Non solo, dalla relazione dell'Università di Milano (agli atti) emerge che il numero chiuso non è stato ispirato da necessità legate «all'utilizzazione di laboratori ad alta specializzazione, di sistemi informatici e tecnologici o comunque di posti-studio personalizzati», bensì a carenza di un numero complessivo di docenti tale che «mantenendo numeri non sostenibili nei corsi dell'area umanistica, l'Ateneo risultasse non in linea con i requisiti di docenza previsti dal sistema di accreditamento vigente, esponendosi di conseguenza alla sanzione che comporta sia l'attivazione condizionata (per un solo anno) dei corsi di studio che non si trovino a rispettare i requisiti di docenza in attesa delle misure necessarie per superare tali carenze, sia l'impossibilità di attivare “nuovi corsi di studio”, se non a seguito della disattivazione di un pari numero di corsi». Per cui, conclude il Tar, il ricorso evidenzia «sufficienti profili di fondatezza», e sussistano i profili di «pregiudizio paventati dai ricorrenti».

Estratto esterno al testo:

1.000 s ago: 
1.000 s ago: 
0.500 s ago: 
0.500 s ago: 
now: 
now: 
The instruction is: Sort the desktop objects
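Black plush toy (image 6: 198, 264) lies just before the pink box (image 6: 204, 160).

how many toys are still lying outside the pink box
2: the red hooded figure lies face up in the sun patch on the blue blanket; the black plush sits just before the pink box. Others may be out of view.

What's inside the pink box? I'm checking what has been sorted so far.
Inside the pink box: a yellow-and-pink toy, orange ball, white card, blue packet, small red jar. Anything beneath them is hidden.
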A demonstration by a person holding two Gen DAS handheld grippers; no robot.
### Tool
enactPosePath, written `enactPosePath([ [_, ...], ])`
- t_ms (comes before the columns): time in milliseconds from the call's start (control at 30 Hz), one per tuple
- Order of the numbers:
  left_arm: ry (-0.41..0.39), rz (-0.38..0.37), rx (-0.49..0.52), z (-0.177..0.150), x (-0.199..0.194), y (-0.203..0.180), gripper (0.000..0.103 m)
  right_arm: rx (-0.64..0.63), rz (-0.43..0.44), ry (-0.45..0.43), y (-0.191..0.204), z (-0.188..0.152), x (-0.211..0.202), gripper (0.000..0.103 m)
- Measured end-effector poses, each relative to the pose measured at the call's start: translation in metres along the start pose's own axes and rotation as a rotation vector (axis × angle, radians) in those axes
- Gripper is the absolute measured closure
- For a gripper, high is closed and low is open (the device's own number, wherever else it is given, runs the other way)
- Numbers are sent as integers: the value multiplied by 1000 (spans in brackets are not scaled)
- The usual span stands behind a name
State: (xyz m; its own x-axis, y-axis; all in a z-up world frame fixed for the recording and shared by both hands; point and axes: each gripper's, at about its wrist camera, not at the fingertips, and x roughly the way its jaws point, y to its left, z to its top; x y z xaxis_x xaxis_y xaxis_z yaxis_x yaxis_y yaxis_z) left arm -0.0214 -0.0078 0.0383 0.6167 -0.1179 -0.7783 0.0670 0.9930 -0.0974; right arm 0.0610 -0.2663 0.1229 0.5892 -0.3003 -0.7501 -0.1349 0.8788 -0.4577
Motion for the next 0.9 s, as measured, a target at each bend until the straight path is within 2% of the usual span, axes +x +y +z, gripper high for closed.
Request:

«Ora che il Tar del Lazio ci ha dato ragione - si legge nella nota dell'Udu - possiamo dirci estremamente soddisfatti per una vittoria storica che ha riflessi nell'immediato sul futuro di tutti coloro che avrebbero dovuto sostenere il test nei prossimi giorni e sulle decisioni presenti e future prese da quegli atenei che hanno introdotto programmazioni dell'accesso illecite». Gli studenti ricordano come avessero denunciato «sin da subito come la delibera adottata dagli organi accademici contenesse vizi formali e sostanziali mancando di fatto sia una maggioranza vera che il rispetto della normativa nazionale, prima su tutte la legge 264/99».